Forum Discussion
The new Azure AD sign-in and “Keep me signed in” experiences rolling out now!
We don't use ADFS but we have AD Connect, is there any reason why we are not seeing the new KMSI experience? It is very hard to keep users informed IF we rely on the roll out dates suggested by Microsoft.
This new KMSI experience is completely rolled out now for a few weeks. We added some logic to hide the prompt if we detect that the login session is risky, if it's a shared machine or if SSO is set up. Can you please try logging in on an in-private/incognito browser and see if the prompt shows?
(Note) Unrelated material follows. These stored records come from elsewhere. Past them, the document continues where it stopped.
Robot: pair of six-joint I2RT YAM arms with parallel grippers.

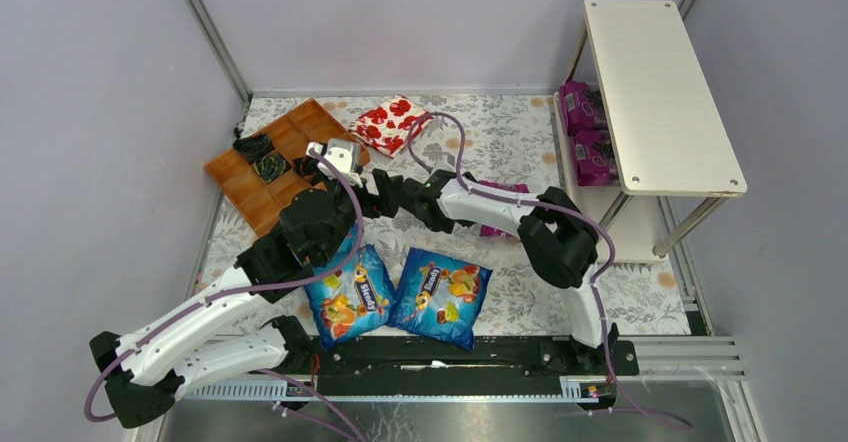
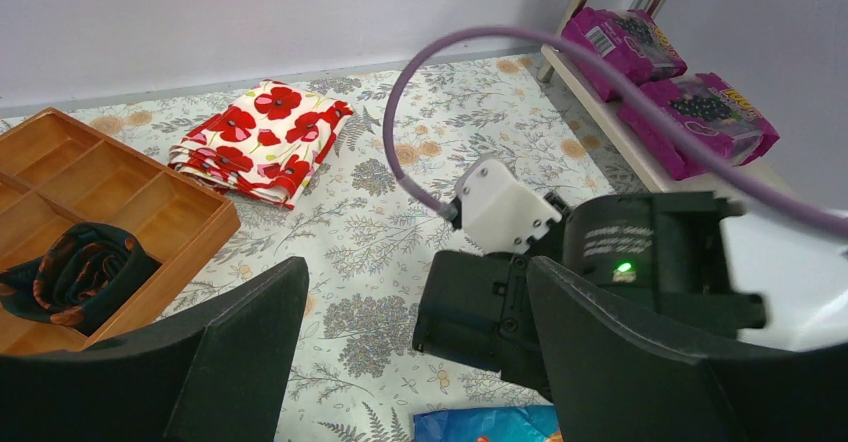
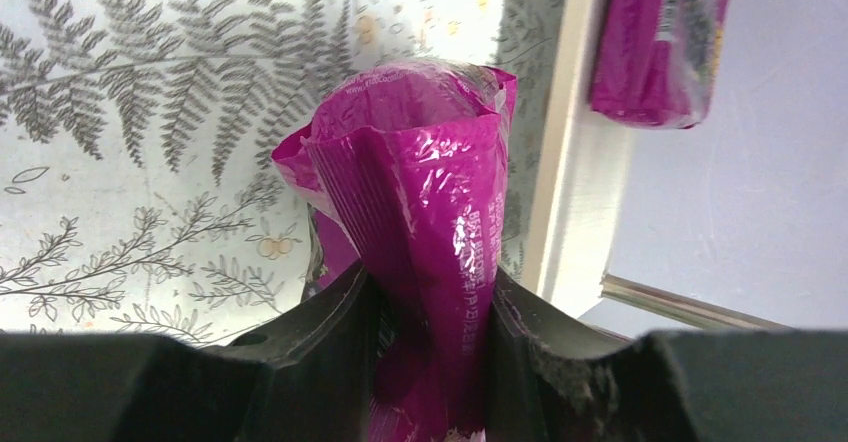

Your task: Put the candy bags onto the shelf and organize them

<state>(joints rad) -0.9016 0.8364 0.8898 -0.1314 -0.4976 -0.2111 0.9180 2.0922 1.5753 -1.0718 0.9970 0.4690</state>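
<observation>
**Right end effector pinching purple bag, shelf to its right**

Right end effector point(image 3: 430, 307): fingers pressed onto the crumpled end of a purple bag point(image 3: 420, 162). The bag's length runs straight out from the fingers. Cannot tell whether its far end rests on the counter point(image 1: 520, 142) or hangs just above it.

Shelf point(image 1: 655, 82) stands at the counter's far right corner. In the right wrist view, the lower board point(image 3: 570, 162) shows just beside the held bag, on its right. The board's long axis runs away from the arm bases. Stocked bags point(image 1: 583, 107), two, both purple, lie next to each other on its far part. The nearer part is mostly hidden under the upper board.

Judgement: the step in hand is carrying the purple bag to the lower board. The move turns on one relation: the board lies close to the right of the end effector, and the right arm is the nearer arm. The bag likely goes on the near side of the stocked bags.

Left end effector point(image 2: 418, 277): fingers spread, nothing between them. It hovers over the counter near the tray point(image 1: 265, 202).

Blue bags point(image 1: 347, 297), two, lie flat side by side just ahead of the bases, not yet shelved.
</observation>
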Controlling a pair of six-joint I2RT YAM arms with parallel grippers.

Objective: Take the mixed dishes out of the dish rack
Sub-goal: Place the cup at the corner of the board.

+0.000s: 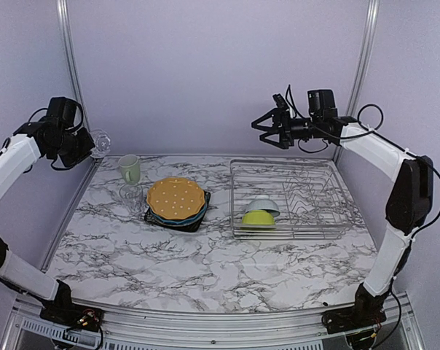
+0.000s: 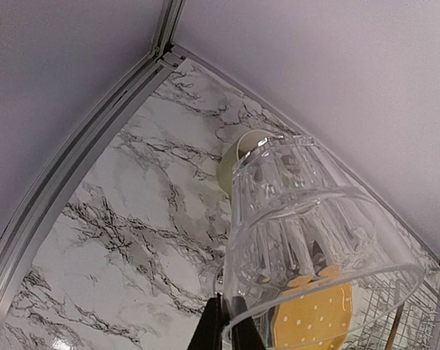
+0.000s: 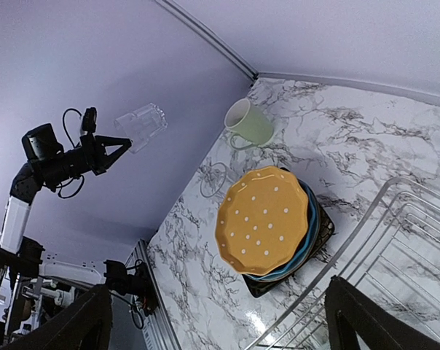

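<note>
The clear glass (image 1: 100, 143), ribbed and flared, hangs tilted at the left rear, rim pinched in the left gripper (image 2: 227, 326); next, I judge, it goes upright onto the marble table (image 1: 205, 270) near the glossy pale green mug (image 1: 130, 169). The right gripper (image 1: 268, 130) hovers spread above the wire dish rack (image 1: 289, 162), where the lime green bowl (image 1: 258, 217) and small white bowl (image 1: 264, 205) wait
</note>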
Kelvin Xia what exactly does the "shared machine" logic cover? I stopped receiving the KMSI prompt on my personal PC, which is pretty much the most secure machine I use (even added as trusted IP), and since I'm not using any form of SSO for said account, that only leaves the "shared machine" scenario? On the same machine, another user from the same tenant is getting the KMSI prompt...
- Hey Vasil, the shared machine logic essentially stops showing the KMSI prompt if a different account has been used on the same browser. That logic will reset (and KMSI will show again) if you clear browser cookies, or if you continue to only sign in with that one account for a few days.
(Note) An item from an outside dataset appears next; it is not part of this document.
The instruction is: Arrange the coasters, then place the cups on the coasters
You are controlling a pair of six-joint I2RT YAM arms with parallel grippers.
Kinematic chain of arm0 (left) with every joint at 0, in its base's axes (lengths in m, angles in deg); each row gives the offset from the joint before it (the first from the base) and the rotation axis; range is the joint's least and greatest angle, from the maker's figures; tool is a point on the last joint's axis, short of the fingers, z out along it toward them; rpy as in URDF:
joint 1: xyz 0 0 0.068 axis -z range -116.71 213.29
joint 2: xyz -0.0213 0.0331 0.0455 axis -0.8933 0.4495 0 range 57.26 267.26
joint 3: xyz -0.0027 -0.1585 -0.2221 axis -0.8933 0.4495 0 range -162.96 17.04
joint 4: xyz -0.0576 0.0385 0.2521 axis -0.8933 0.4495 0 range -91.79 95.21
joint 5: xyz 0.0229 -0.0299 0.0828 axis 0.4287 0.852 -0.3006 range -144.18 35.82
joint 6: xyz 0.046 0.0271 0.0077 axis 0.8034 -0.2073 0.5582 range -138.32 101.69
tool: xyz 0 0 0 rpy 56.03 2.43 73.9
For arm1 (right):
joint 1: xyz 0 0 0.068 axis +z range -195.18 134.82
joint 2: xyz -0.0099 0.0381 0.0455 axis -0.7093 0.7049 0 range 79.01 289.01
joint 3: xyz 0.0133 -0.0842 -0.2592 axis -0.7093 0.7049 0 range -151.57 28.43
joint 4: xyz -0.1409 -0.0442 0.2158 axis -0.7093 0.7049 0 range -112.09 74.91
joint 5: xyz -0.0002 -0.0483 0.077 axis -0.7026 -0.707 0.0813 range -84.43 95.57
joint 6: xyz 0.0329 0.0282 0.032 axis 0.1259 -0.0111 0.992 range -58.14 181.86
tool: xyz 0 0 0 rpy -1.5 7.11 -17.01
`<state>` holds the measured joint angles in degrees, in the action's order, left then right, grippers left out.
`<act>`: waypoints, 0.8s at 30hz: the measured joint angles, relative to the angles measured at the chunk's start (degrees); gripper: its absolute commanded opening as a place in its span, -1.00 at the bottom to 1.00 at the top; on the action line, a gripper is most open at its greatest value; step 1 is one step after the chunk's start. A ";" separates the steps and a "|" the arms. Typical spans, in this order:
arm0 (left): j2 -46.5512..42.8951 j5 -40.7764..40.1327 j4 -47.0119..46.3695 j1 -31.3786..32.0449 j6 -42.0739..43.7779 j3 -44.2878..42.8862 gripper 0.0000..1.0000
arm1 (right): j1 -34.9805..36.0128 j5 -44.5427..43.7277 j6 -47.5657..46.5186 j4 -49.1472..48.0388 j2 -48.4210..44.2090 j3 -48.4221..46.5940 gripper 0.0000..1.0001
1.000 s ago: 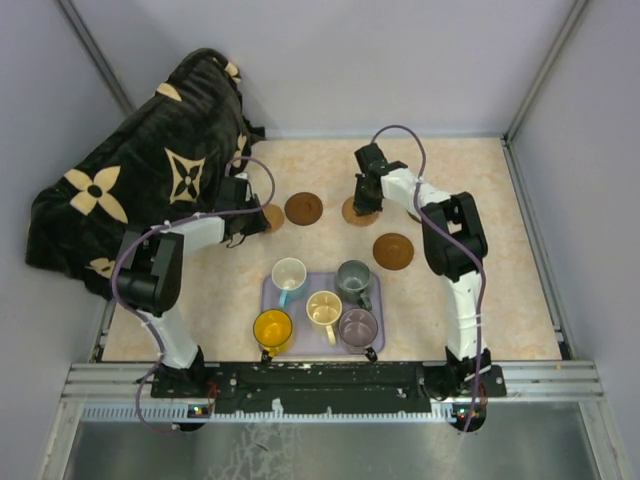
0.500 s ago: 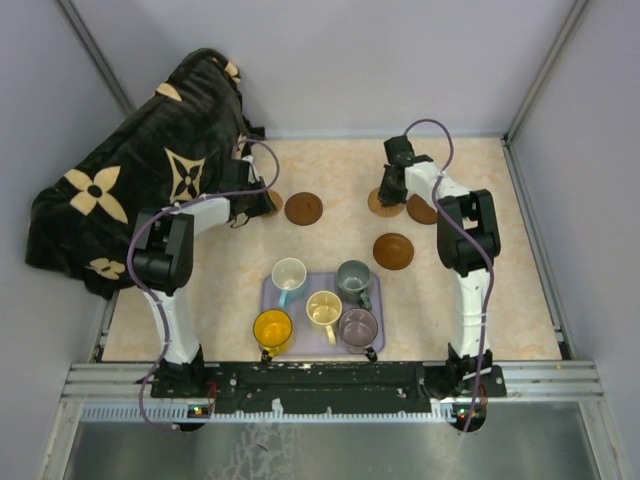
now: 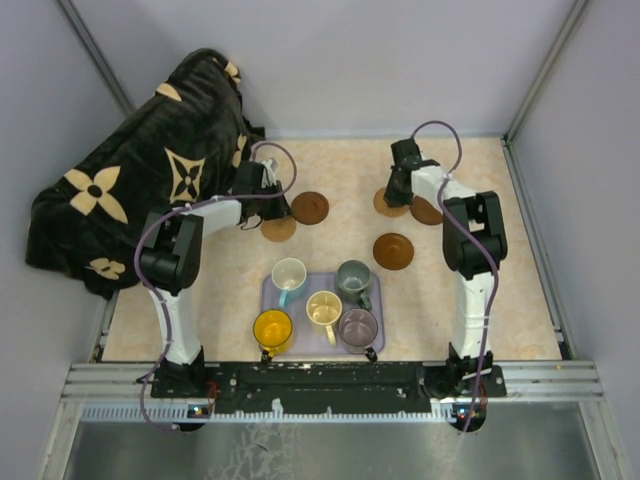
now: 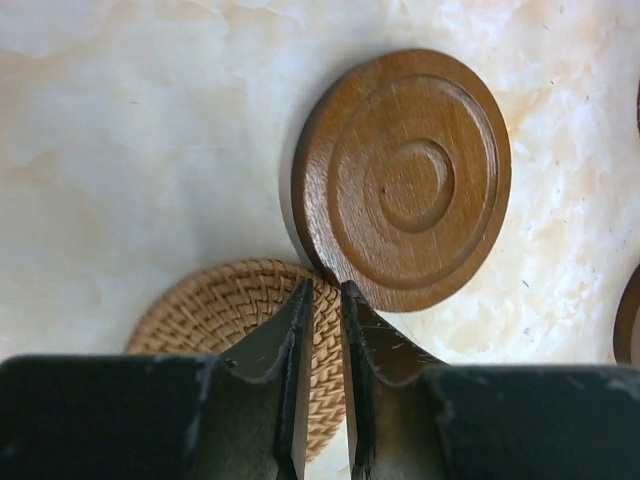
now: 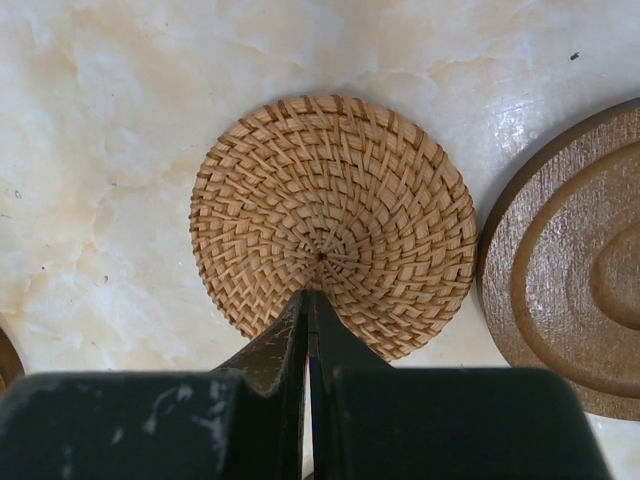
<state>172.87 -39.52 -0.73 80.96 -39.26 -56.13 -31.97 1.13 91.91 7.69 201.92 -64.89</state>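
Note:
Five cups stand on the lavender tray (image 3: 305, 341): white-blue (image 3: 289, 273), grey-green (image 3: 353, 277), cream (image 3: 323, 308), yellow (image 3: 272, 326) and mauve (image 3: 358, 325). My left gripper (image 3: 274, 214) (image 4: 320, 290) is shut to a narrow slit, its tips down on a tan woven coaster (image 3: 280, 230) (image 4: 215, 310) that touches a dark wooden coaster (image 3: 309, 207) (image 4: 405, 180). My right gripper (image 3: 392, 196) (image 5: 307, 295) is shut, its tips resting at the centre of a second woven coaster (image 3: 384, 203) (image 5: 330, 210), beside a brown wooden coaster (image 3: 428, 211) (image 5: 570, 260). Another dark coaster (image 3: 393, 250) lies nearer the tray.
A black blanket with tan flower patterns (image 3: 140, 170) is heaped over the table's back left corner, close to the left arm. Enclosure walls and metal posts ring the table.
The left gripper has carried its woven coaster out from the blanket's edge, now beside the dark coaster. The right gripper has slid its woven coaster rightwards next to the brown wooden one.

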 measured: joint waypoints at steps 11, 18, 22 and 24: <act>0.11 0.57 0.00 1.70 0.11 0.02 -0.54 | 0.63 -0.04 -1.77 -1.55 -1.84 2.95 -1.00; 0.35 1.01 0.07 1.73 0.46 -0.28 -0.54 | 3.17 -2.49 -3.48 -0.17 -1.77 2.38 -1.00; 1.01 1.60 0.09 1.92 0.52 -1.09 -0.54 | 4.96 -3.04 -3.67 0.59 -1.66 2.03 -1.00; 1.22 1.88 0.02 2.19 0.70 -1.29 -0.54 | 5.53 -3.15 -3.67 0.83 -1.66 1.99 -1.00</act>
<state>174.10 -37.64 -0.71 83.15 -38.57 -57.42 -26.44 -2.02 88.23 8.52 200.26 -62.90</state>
For the other user that's getting the prompt, are you using the same browser?We are experiencing the same as VasilMichev, no KMSI prompt after successful sign-in in IE11 or Chrome. And every time browser is started a sign-in prompt (password) is shown. Also sign-in prompt is shown every time I open locally installed Outlook client.
Hi Kelvin,
We have SSO set up and based on your statement, Microsoft has added logic not to show the prompt.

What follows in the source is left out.